Extracted data entries:
>>>>>

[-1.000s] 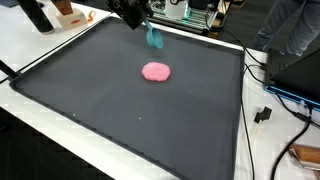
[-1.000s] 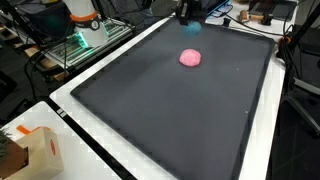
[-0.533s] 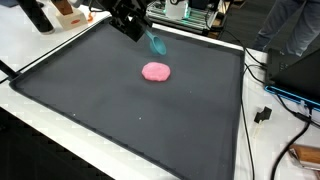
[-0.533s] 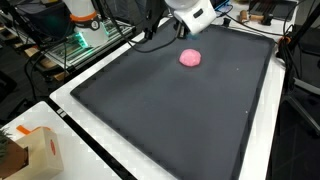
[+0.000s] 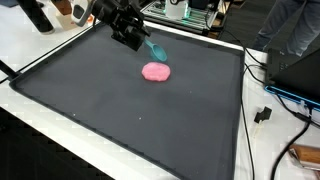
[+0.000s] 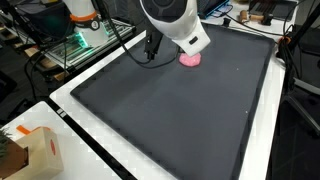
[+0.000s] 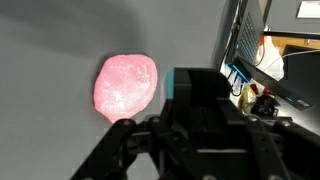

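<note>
My gripper (image 5: 141, 38) hangs over the far part of a dark mat (image 5: 120, 110). It is shut on a small teal object (image 5: 155, 47) that sticks out below the fingers. A flat pink blob (image 5: 155, 72) lies on the mat just in front of the teal object, a short gap apart. In the wrist view the pink blob (image 7: 125, 86) lies left of my dark gripper (image 7: 196, 88), with a teal sliver (image 7: 168, 85) at the finger edge. In an exterior view the white arm (image 6: 172, 22) hides most of the pink blob (image 6: 190, 61).
The mat lies on a white table (image 5: 45, 60). Cables and a plug (image 5: 262, 114) lie beside the mat's side edge. Equipment and boxes (image 5: 65, 12) stand at the far corner. A cardboard box (image 6: 28, 150) sits at a near table corner.
The arm has come in from the mat's far edge toward the pink blob, carrying the teal object lower and closer. The pink blob has not moved.
</note>
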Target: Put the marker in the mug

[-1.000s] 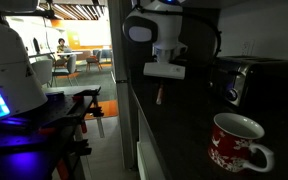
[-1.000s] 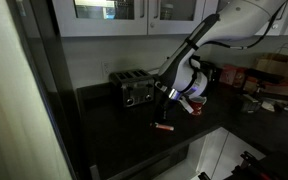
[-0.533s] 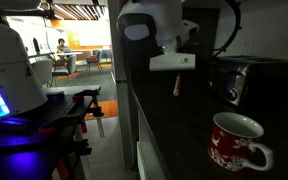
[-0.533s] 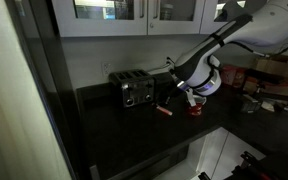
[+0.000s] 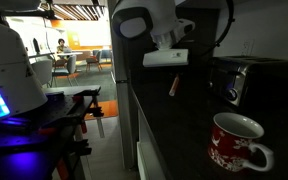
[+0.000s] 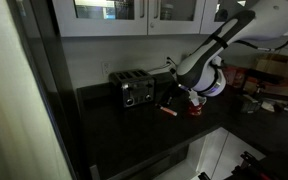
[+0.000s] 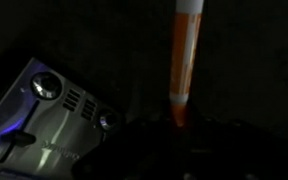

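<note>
Gripper (image 5: 173,70) pinches the marker (image 5: 174,87), holding it clear of the counter; moving it over the mug (image 5: 239,143) and dropping it in is left.

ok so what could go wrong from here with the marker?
1. The pincer grips the marker near one end, and it hangs tilted; it could slip or pivot in transit.
2. Tilted like that, its tip might catch the rim of the mug instead of dropping in.
3. The toaster stands near the mug, so the arm could clip it.
</note>
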Tool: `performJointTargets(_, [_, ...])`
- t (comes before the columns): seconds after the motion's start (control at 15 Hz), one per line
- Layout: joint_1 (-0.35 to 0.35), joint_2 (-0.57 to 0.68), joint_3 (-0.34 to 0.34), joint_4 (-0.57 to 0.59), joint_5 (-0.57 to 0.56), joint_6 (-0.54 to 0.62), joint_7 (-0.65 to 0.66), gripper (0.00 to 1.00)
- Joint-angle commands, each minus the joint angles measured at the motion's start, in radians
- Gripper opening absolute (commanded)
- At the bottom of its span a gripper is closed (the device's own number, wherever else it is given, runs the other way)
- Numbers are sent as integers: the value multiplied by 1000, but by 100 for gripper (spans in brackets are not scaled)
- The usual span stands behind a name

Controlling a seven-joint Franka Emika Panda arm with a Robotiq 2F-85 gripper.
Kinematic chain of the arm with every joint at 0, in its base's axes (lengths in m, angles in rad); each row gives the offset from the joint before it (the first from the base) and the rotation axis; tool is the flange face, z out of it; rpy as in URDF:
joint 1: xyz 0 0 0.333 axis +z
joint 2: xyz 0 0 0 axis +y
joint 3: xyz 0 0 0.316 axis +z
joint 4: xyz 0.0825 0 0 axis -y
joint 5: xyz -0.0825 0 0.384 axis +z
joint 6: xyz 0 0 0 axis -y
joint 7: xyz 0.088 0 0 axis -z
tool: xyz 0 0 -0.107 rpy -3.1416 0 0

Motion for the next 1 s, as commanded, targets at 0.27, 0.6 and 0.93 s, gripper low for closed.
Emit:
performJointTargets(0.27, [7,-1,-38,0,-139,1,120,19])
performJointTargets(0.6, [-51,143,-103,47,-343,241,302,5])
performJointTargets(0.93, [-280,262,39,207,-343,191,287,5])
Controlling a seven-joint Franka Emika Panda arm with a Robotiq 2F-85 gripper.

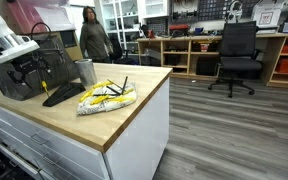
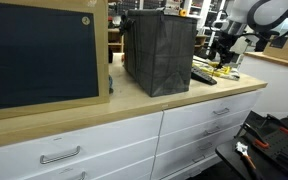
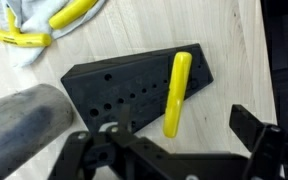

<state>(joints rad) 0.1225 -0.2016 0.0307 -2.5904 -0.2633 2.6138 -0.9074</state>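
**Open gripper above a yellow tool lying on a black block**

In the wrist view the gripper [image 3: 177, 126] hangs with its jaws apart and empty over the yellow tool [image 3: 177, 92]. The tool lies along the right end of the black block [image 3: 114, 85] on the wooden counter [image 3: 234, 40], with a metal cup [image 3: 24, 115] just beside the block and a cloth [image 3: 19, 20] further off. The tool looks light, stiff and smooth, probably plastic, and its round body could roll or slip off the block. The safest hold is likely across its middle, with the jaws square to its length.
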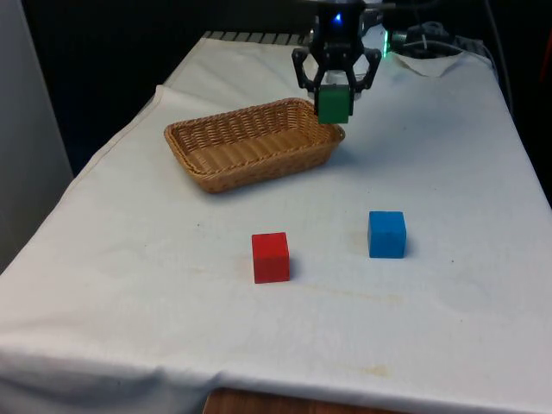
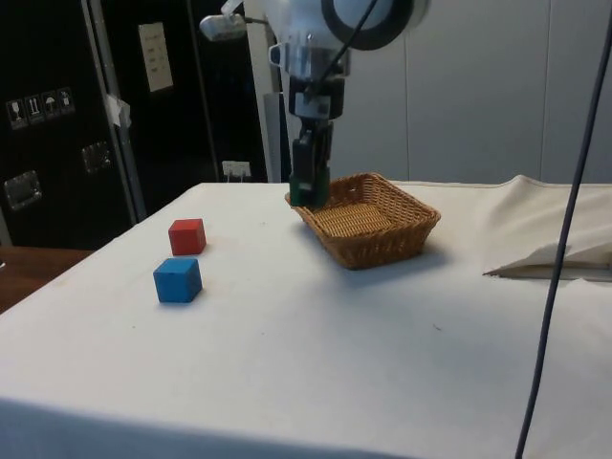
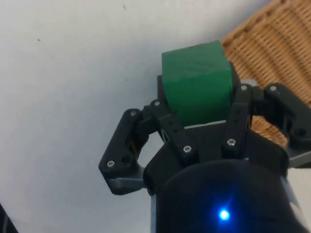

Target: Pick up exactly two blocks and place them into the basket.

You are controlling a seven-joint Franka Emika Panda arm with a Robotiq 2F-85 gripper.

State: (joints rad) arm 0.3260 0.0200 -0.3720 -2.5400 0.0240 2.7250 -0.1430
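At the upper middle of the front view the gripper [image 1: 335, 97] pinches a green block [image 1: 333, 103] in the air, just at the wicker basket's [image 1: 226, 169] right rim. Lower down on the white-clothed counter [image 1: 448, 155] sit a red block [image 1: 270, 257] at centre and a blue block [image 1: 385, 234] to its right, apart from each other

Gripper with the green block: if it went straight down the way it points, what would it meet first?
Probably the basket's near-corner rim, or the white cloth just outside it. The gripper, shut on the green block, hangs at that corner; the wrist view shows cloth under most of the block, so depth is uncertain.
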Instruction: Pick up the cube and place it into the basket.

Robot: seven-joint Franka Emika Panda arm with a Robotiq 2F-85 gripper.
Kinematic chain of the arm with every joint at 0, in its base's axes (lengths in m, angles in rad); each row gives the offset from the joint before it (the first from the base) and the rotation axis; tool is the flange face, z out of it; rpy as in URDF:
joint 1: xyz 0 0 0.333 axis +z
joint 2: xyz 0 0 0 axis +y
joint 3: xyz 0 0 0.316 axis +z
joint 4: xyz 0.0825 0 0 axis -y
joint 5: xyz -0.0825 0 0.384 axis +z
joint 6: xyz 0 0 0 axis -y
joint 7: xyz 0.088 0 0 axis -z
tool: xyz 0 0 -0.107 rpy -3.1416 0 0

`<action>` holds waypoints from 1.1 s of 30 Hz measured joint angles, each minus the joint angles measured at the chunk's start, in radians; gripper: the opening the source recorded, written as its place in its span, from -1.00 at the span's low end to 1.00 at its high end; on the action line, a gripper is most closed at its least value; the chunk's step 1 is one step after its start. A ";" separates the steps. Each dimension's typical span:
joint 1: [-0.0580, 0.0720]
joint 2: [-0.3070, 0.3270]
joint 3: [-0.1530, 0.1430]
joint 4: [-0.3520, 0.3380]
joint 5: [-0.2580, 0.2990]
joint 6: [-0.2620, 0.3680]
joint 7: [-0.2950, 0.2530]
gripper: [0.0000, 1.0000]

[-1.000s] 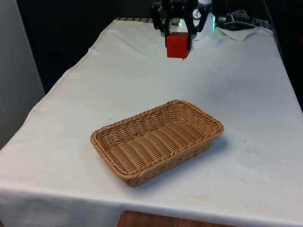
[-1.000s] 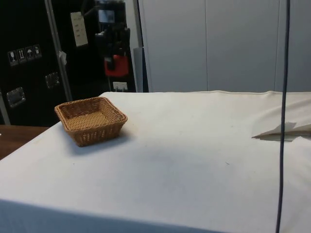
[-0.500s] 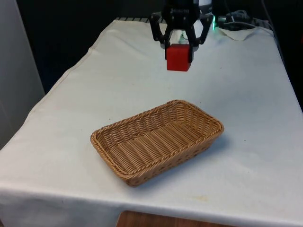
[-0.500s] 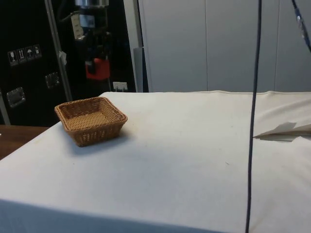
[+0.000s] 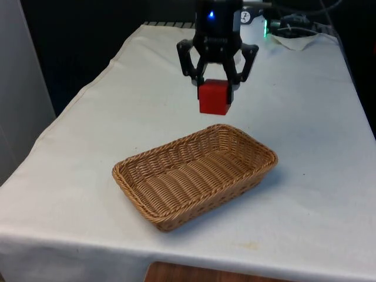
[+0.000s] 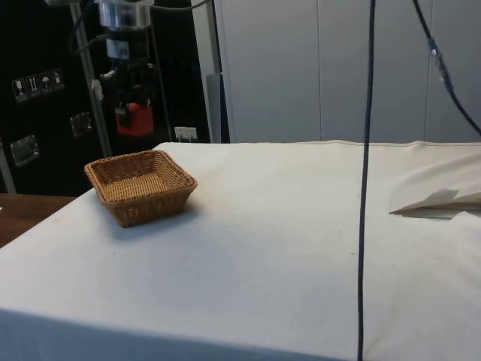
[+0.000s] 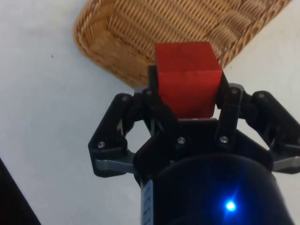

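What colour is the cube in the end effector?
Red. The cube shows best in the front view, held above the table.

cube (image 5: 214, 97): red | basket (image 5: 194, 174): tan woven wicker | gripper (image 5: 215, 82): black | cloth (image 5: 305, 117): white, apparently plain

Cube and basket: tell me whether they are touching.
Apart. In the side view the red cube, held in the gripper, hangs above the basket with dark background showing between them. The front view also shows cloth between cube and rim.
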 measured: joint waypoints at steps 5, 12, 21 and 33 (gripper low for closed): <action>-0.007 0.047 -0.004 0.037 0.011 0.004 -0.007 -1.00; -0.016 0.098 -0.016 0.073 0.031 0.015 -0.029 -1.00; -0.030 0.184 -0.030 0.156 0.055 0.027 -0.047 -1.00; -0.037 0.291 -0.036 0.258 0.072 0.027 -0.049 -1.00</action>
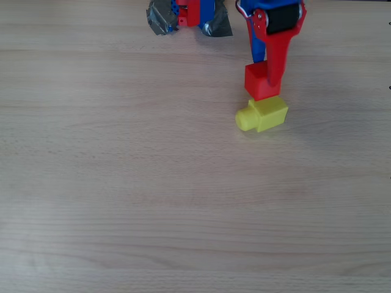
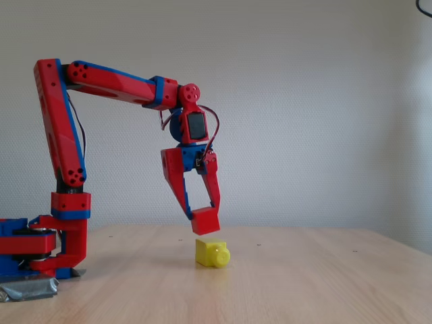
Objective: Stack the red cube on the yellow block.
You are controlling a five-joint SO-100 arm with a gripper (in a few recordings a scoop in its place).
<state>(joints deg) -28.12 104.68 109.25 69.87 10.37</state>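
Note:
The red cube (image 1: 261,81) (image 2: 206,220) hangs tilted between the fingers of my red and blue gripper (image 1: 266,76) (image 2: 202,214), which is shut on it. Directly beneath it, with a narrow gap showing in the fixed view, the yellow block (image 1: 266,113) (image 2: 210,252) rests on the wooden table. Its round stub points left in the overhead view and toward the camera in the fixed view. In the overhead view the cube overlaps the block's far edge.
The arm's base (image 2: 40,246) (image 1: 190,13) is fixed with grey tape (image 1: 160,19) at the table's far edge in the overhead view, at the left in the fixed view. Bare wooden tabletop (image 1: 153,195) spreads around the block.

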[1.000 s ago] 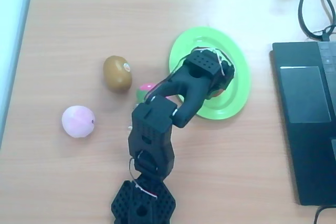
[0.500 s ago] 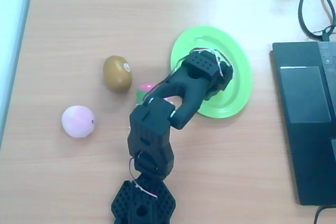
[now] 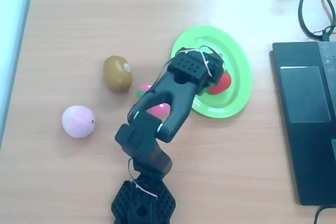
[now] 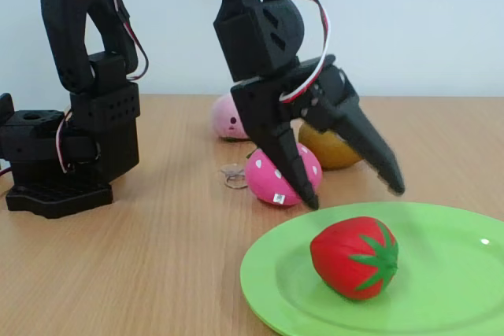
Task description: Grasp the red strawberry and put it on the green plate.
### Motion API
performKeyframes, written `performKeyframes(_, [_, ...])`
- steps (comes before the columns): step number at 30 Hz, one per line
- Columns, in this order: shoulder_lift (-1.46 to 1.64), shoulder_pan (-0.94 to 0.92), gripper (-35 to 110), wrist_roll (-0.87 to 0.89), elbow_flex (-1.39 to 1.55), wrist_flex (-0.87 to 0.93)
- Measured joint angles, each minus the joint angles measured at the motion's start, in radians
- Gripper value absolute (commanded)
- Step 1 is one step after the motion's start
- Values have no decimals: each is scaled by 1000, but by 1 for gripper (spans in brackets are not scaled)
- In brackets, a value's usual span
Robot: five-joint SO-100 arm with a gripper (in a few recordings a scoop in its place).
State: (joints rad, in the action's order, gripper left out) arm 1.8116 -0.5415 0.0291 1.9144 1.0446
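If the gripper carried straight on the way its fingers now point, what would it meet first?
Probably the green plate: the open gripper points down just above its rim, the strawberry lying slightly nearer the camera; depth is uncertain.

Lighting's bright and even in both views, pretty soft, no harsh glare. The overhead view is a bit washed out and hazy, with faint shadows under the arm (image 3: 168, 108). The fixed view is sharper, with a small highlight on the green plate (image 4: 482, 241).
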Motion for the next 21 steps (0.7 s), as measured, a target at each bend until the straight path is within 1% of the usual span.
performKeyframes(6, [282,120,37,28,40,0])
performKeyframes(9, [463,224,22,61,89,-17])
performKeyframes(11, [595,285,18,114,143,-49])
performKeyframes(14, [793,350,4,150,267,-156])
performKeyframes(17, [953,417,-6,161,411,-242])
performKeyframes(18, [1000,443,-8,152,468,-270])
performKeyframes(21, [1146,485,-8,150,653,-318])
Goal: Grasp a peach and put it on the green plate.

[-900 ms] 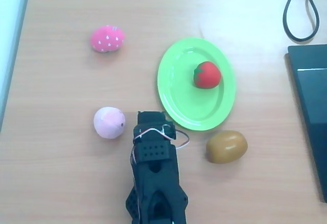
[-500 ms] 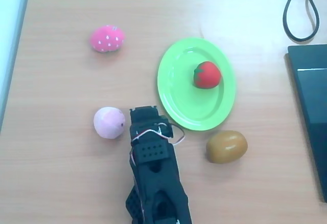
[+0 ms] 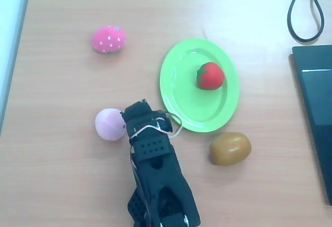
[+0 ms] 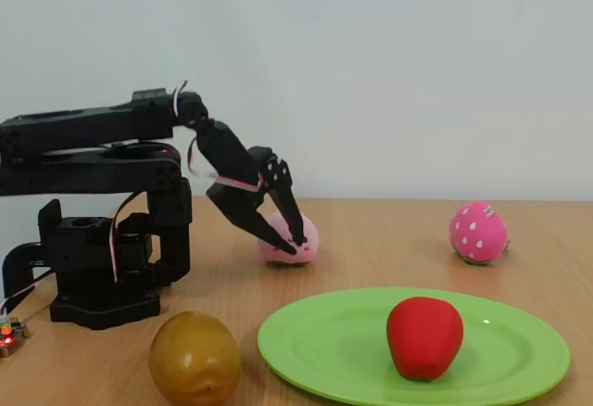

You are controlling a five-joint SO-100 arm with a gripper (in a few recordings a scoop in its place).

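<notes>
The peach (image 3: 109, 124) sits on the table (image 3: 62, 175) at centre-left of the overhead view, well clear of the green plate (image 3: 179, 100). In the fixed view the peach (image 4: 304, 235) shows just behind the black fingers. Right on it is the end effector (image 4: 292, 237), reaching down from the arm at the left of the fixed view, tips low at the fruit's front. From above, the end effector (image 3: 127, 121) overlaps the peach's right edge. How wide the jaws stand, and whether they grip the peach, I cannot tell.

On the plate lies a red strawberry (image 3: 210, 75), right of its centre. A brown kiwi (image 3: 230, 148) rests just below the plate's lower right rim. The pink strawberry (image 3: 109, 39) lies in the upper left, well apart.
</notes>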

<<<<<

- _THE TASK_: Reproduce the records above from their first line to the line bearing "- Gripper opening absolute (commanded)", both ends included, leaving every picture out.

- _TASK ANSWER_:
[-1.000s] 
[-1.000s] 
[-0.533s] 
[-0.533s] 
[+0.000s] 
[+0.000s] 
[+0.000s] 

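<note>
My gripper (image 5: 141, 38) hangs over the far part of a dark mat (image 5: 120, 110). It is shut on a small teal object (image 5: 155, 47) that sticks out below the fingers. A flat pink blob (image 5: 155, 72) lies on the mat just in front of the teal object, a short gap apart. In the wrist view the pink blob (image 7: 125, 86) lies left of my dark gripper (image 7: 196, 88), with a teal sliver (image 7: 168, 85) at the finger edge. In an exterior view the white arm (image 6: 172, 22) hides most of the pink blob (image 6: 190, 61).
The mat lies on a white table (image 5: 45, 60). Cables and a plug (image 5: 262, 114) lie beside the mat's side edge. Equipment and boxes (image 5: 65, 12) stand at the far corner. A cardboard box (image 6: 28, 150) sits at a near table corner.
The arm has come in from the mat's far edge toward the pink blob, carrying the teal object lower and closer. The pink blob has not moved.
</note>
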Target: Put the marker in the mug

[-1.000s] 
[-1.000s] 
[-0.533s] 
[-0.533s] 
[+0.000s] 
[+0.000s] 
[+0.000s] 

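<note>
Gripper (image 5: 173,70) pinches the marker (image 5: 174,87), holding it clear of the counter; moving it over the mug (image 5: 239,143) and dropping it in is left.

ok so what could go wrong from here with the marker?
1. The pincer grips the marker near one end, and it hangs tilted; it could slip or pivot in transit.
2. Tilted like that, its tip might catch the rim of the mug instead of dropping in.
3. The toaster stands near the mug, so the arm could clip it.
</note>
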Tool: `performJointTargets(_, [_, ...])`
- t (comes before the columns): seconds after the motion's start (control at 15 Hz), one per line
- Layout: joint_1 (-0.35 to 0.35), joint_2 (-0.57 to 0.68), joint_3 (-0.34 to 0.34), joint_4 (-0.57 to 0.59), joint_5 (-0.57 to 0.56), joint_6 (-0.54 to 0.62), joint_7 (-0.65 to 0.66), gripper (0.00 to 1.00)
- Joint-angle commands, each minus the joint angles measured at the motion's start, in radians
- Gripper opening absolute (commanded)

What appears above is the complete answer to the exercise.